• The problem: Below are the records; repeat exactly their lines between the line holding "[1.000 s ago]" and the line holding "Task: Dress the", inclusive, skipping the pictures.
Start of Extracted records
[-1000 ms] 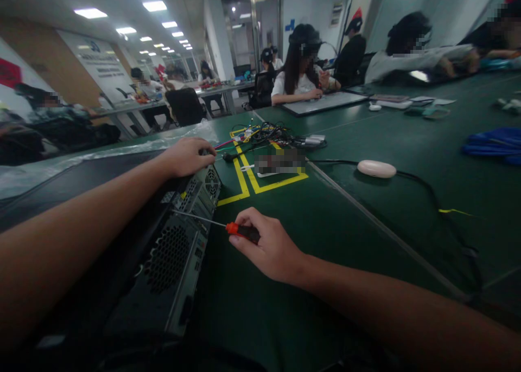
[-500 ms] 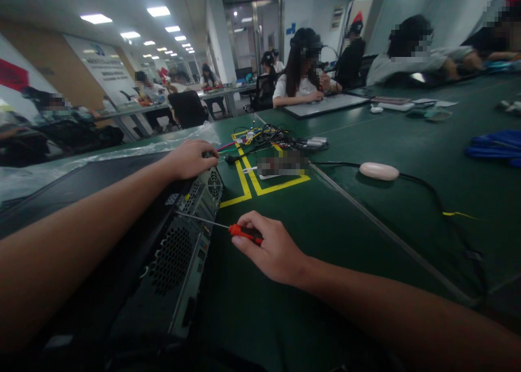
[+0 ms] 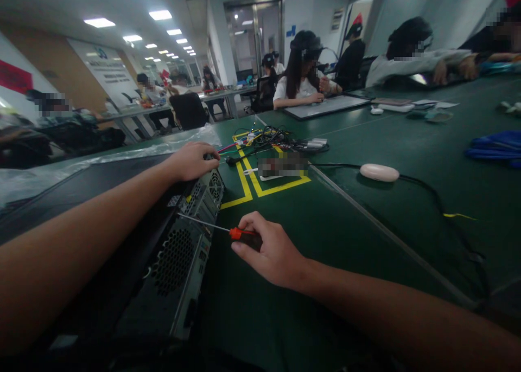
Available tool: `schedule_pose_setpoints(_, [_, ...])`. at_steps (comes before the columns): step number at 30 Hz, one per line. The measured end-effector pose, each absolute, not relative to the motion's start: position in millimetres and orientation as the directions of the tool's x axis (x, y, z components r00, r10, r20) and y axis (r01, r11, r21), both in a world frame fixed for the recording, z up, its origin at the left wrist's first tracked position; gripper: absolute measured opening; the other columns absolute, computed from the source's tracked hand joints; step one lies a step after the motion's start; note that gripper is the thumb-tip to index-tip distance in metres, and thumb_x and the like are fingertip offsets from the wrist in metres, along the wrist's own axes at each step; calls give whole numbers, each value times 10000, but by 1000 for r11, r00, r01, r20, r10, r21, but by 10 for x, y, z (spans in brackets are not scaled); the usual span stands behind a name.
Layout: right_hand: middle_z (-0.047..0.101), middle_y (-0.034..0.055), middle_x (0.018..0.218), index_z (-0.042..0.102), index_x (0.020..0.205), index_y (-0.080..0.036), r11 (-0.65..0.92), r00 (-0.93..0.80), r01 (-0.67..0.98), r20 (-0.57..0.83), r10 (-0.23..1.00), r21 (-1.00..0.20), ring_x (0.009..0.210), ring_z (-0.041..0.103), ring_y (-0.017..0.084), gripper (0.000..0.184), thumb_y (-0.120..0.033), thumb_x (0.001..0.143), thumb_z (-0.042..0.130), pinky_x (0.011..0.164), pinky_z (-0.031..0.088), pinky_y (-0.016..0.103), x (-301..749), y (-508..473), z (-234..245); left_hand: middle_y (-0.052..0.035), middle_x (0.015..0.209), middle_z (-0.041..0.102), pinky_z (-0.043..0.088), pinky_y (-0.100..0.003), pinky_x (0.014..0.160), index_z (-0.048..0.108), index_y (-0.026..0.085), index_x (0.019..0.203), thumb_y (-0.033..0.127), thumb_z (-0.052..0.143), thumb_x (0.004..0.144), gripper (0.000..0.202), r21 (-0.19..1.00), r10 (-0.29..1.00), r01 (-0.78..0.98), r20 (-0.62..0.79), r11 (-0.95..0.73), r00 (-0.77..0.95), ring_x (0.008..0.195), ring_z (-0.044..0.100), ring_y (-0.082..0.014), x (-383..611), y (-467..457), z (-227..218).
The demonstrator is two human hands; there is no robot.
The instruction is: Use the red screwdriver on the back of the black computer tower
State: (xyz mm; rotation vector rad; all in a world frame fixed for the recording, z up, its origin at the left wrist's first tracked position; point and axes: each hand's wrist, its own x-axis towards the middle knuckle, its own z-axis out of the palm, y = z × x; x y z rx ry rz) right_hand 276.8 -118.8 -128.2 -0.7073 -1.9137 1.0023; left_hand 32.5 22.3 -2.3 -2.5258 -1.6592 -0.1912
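Observation:
A black desktop computer case (image 3: 134, 285) lies on the green table at my left, its metal back panel with vents and ports facing right. Over the far top corner of that case, my left hand (image 3: 193, 160) is closed, its fingers curled at the edge. My right hand (image 3: 272, 250) grips a screwdriver (image 3: 235, 233) by its red and black handle. The long thin shaft points left, and its tip meets the upper edge of the back panel. Whether a screw sits under the tip is too small to tell.
Beyond the case lies a tangle of cables (image 3: 277, 139) by yellow tape lines (image 3: 280, 186). A pale oval object (image 3: 379, 172) sits on a black cord to the right. Clear plastic sheeting (image 3: 24, 182) lies behind the case. Other people work across the table.
The screwdriver handle has turned in my right hand: less of its red stripe shows now. Its tip stays at the same spot, and my left hand keeps its place.

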Motion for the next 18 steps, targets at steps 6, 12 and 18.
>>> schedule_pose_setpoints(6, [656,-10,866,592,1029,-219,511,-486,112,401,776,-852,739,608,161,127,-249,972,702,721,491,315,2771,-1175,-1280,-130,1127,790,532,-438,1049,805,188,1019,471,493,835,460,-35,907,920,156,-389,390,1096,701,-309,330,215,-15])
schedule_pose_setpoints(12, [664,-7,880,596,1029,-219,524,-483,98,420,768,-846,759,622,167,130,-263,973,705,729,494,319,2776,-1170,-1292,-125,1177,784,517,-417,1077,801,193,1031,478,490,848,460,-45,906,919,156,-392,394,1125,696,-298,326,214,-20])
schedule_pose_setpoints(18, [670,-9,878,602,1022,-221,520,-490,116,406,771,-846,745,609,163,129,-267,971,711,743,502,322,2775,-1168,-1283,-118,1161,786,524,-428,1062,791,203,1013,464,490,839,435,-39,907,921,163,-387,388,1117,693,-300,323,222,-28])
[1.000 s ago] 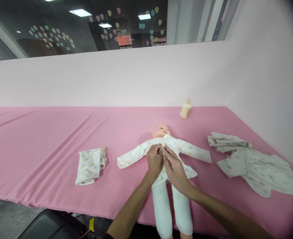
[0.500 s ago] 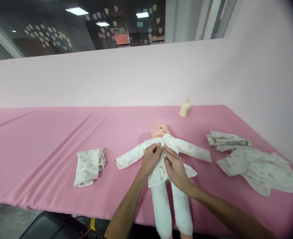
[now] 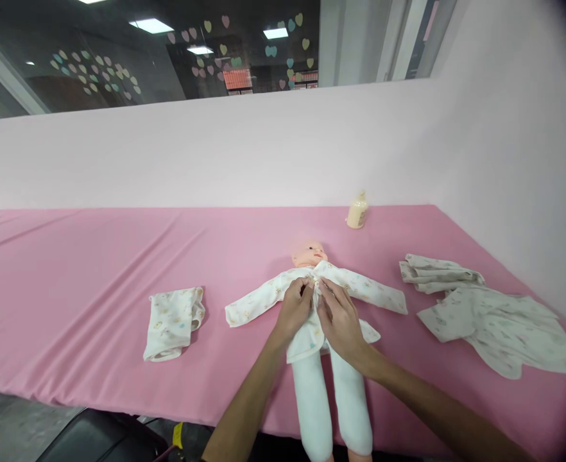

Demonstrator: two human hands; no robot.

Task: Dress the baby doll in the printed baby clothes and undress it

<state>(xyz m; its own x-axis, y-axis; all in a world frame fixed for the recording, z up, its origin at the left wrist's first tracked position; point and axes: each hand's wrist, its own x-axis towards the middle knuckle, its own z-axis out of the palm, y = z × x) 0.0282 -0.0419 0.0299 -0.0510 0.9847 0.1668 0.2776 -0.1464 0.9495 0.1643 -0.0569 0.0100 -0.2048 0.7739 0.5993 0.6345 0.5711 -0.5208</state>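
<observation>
A baby doll (image 3: 308,252) lies on its back on the pink table (image 3: 95,269), head away from me, white legs hanging over the near edge. It wears a white printed shirt (image 3: 360,289) with sleeves spread to both sides. My left hand (image 3: 294,309) pinches the shirt's left front edge at the doll's chest. My right hand (image 3: 341,317) pinches the right front edge beside it, fingertips nearly touching the left hand's. Both hands are closed on the fabric just below the doll's neck.
A small folded printed garment (image 3: 173,321) lies left of the doll. A pile of printed cloths (image 3: 485,311) lies at the right, near the pale wall. A cream bottle (image 3: 358,212) stands at the table's back edge. A black seat (image 3: 100,439) shows below the table.
Both hands stay at the doll's chest. Their fingers have shifted slightly on the shirt's front edges, and the view has drifted a little.
</observation>
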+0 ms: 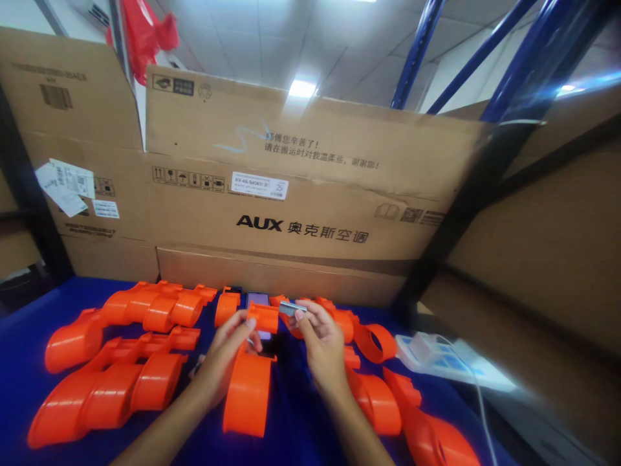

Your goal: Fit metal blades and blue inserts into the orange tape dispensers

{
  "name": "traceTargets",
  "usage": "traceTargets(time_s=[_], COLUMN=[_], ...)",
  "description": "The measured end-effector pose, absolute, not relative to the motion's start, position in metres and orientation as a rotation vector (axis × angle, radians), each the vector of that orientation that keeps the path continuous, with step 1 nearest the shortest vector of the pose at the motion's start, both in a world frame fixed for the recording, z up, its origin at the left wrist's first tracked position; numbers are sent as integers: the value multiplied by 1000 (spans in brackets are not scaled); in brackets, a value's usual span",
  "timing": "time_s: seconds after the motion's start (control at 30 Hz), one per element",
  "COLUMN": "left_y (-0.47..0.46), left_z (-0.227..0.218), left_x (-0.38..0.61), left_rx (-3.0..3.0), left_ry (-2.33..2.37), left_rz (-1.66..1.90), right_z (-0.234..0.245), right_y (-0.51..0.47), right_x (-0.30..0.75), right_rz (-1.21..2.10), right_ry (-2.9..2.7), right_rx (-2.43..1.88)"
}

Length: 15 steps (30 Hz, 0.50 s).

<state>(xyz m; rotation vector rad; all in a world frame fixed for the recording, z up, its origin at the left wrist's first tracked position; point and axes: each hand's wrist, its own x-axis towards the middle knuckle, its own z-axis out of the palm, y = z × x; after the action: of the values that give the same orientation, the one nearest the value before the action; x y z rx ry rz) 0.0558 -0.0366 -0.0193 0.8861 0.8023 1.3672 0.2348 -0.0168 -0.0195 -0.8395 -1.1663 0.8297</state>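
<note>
My left hand (228, 353) is closed around an orange plastic part (250, 382), holding it upright over the blue table (19, 375). My right hand (317, 336) pinches a small grey metal tool (291, 308) against the top end of that part. A phone (259, 299) lies on the table just behind my hands.
Stacks of orange plastic parts lie at the left (114, 369) and at the right (388, 388). A white power strip (436, 355) with a cable sits at the right. Large cardboard boxes (301, 213) wall off the back, with blue shelf posts behind.
</note>
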Motion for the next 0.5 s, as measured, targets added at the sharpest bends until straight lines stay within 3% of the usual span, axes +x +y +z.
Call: traceTargets(time_s=[0.5], left_y=[-38], left_z=[-20], left_x=[59], left_rx=[819], left_ry=[755], left_rz=[1350], right_z=[-22], right_y=[-20], right_x=[228], right_rz=[935], right_ry=[-1171], right_rx=[-793])
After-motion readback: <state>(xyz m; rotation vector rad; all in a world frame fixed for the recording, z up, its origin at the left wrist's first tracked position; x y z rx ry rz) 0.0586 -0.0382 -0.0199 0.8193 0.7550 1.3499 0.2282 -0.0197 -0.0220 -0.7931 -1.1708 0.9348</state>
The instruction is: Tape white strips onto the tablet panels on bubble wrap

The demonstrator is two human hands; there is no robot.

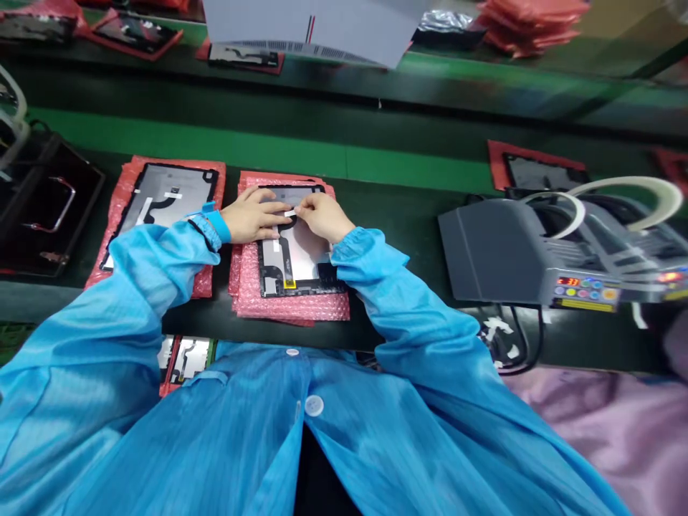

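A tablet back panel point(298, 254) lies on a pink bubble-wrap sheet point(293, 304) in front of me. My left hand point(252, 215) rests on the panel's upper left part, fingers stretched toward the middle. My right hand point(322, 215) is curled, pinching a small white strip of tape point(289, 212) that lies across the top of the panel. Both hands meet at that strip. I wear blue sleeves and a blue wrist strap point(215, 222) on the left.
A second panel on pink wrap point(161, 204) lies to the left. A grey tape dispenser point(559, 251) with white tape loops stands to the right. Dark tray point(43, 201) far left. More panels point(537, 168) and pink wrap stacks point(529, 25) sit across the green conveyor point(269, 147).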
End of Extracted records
• Task answer:
[1.000 s ago] 
[0.500 s ago] 
[now] 

Demonstrator: two human hands; no robot.

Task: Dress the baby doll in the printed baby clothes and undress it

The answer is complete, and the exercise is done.